Community members also said health care workers in the valley face challenging work environments, including being overworked.
Zadeh confirmed the observation. He added that in San Diego doctors have a wide array of specialized colleagues within reach to help in emergencies. In the valley doctors “don’t have that luxury,” Zadeh said. “We have been trained to be on our own and to do the best we can.”
(Philip Salata/inewsource)
In emergencies, every minute counts. Studies show that the longer the distance pregnant people must travel, the higher risks for complications or adverse outcomes such as blood clots, uterus rupture, hemorrhaging, bleeding, severe dehydration or other conditions needing intensive care.
Yet hospitals in Imperial County only have Level 4 trauma centers – the second lowest level, focused mostly on stabilizing and preparing trauma patients for transfer to other hospitals.
Pioneers’ neonatal intensive care unit also provides the second-lowest level of services, which means infants born prematurely and in need of intensive care must be transferred to an out of county hospital. Zadeh says Pioneers can’t care for any infants delivered before 35 weeks. Other patients often requiring transfers include those with high risk pregnancies, such as having to do a vaginal delivery after having a c-section, and those needing specialized surgeons who aren’t on staff, Zadeh said, adding that patients with preterm labor and any complications to the fetus usually lead to a trip out of the county.

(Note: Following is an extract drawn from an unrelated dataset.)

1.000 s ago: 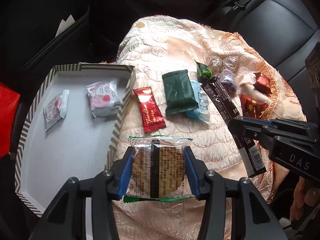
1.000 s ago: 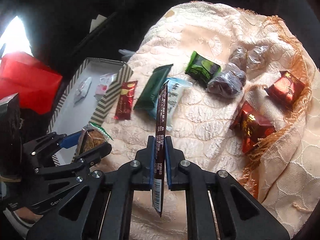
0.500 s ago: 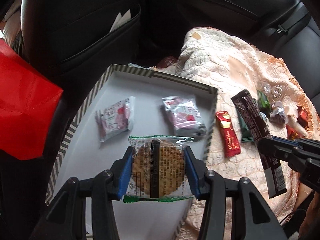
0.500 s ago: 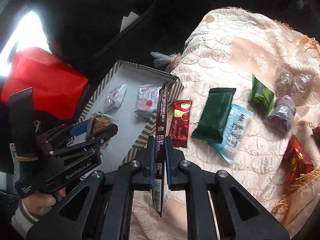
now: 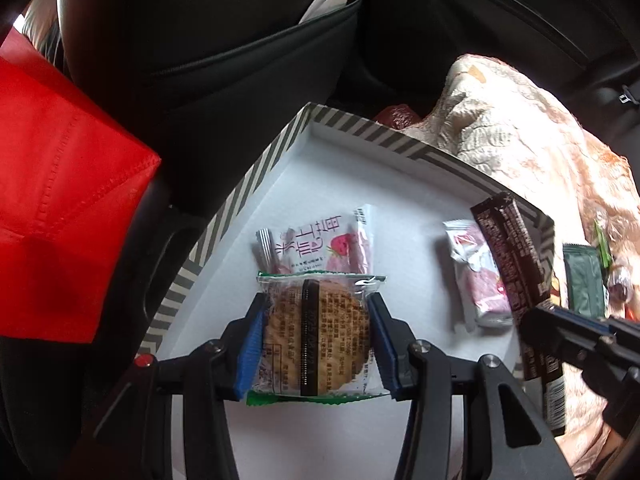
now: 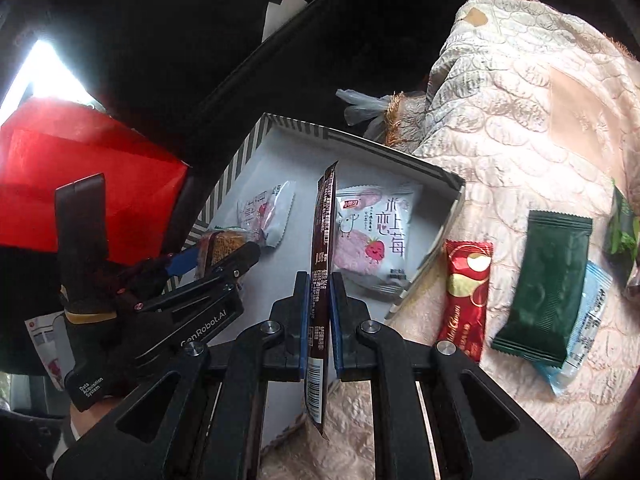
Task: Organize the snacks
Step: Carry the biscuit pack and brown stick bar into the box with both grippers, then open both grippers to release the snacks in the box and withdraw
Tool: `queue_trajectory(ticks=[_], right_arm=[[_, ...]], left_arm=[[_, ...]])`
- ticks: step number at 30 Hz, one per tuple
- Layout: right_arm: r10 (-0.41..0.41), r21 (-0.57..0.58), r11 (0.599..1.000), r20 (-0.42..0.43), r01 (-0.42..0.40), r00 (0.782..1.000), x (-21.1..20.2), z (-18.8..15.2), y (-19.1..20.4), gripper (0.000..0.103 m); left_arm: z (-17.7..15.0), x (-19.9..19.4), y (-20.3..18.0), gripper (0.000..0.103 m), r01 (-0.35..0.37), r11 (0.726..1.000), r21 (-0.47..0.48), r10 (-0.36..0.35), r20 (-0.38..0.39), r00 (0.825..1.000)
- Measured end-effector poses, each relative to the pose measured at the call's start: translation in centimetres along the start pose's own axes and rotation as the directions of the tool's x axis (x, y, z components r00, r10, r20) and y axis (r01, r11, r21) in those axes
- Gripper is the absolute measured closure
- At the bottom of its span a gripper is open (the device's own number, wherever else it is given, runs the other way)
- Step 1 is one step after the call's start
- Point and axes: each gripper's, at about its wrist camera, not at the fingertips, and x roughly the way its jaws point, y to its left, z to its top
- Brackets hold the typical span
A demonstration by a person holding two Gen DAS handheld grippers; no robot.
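Note:
My left gripper [image 5: 316, 320] is shut on a clear-wrapped round biscuit packet [image 5: 316, 336] and hangs over the white inside of the striped-rim box [image 5: 236, 208]. My right gripper [image 6: 319, 312] is shut on a long dark brown snack bar [image 6: 323, 240], held edge-on above the box's near right part. Two pink strawberry packets [image 5: 320, 246] [image 5: 478, 276] lie inside the box. In the right wrist view the left gripper [image 6: 224, 256] with its biscuit packet [image 6: 222, 242] shows at the left, and the box [image 6: 236, 176] lies below both.
A red bag [image 5: 60, 200] sits left of the box. On the peach quilted cloth [image 6: 520, 120] lie a red packet [image 6: 466, 296], a dark green packet [image 6: 548, 280], a light blue packet [image 6: 588, 320] and a green one at the edge. Black seat backs rise behind.
Both grippers have swung left from over the cloth to over the box, each still holding its snack. The box now fills the middle of both views.

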Motion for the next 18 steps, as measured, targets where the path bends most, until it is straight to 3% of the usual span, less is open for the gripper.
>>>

Being in an isolated desert valley surrounded by mountains makes transfers more challenging.
An ambulance ride could take hours, a helicopter evacuation could take from thirty minutes to an hour, or longer if there are complications. Bad weather, such as black ice or fog, could make leaving Imperial County through the mountains more treacherous. A single mountain accident can cause significant delays.
And helicopters have restrictions on when they can fly. If it’s too hot the local helicopter ambulance cannot take off.
(Philip Salata/inewsource)
Bringing it home
Mendoza, who gave birth in her car to a son who is now a thriving toddler, has since been brewing on what she can do to bring more resources to Imperial County for women in need of maternal health care. She said her doctor in San Diego inspired her.
She is a counselor at a school in Brawley, and has been considering ways to connect women with more information about prenatal care, and the risks women face being pregnant in the valley which is riddled with agricultural pollution and toxic dust from the Salton Sea.
(Philip Salata/inewsource)
Moving back and forth between the valley and San Diego weighed on her. Images of polluted fields outside her window were reappearing in her dreams.
“Having to go back and forth with the change in the weather, the change in the altitude, even my allergies….it’s like you walk into a different world when you come back to the Imperial Valley.”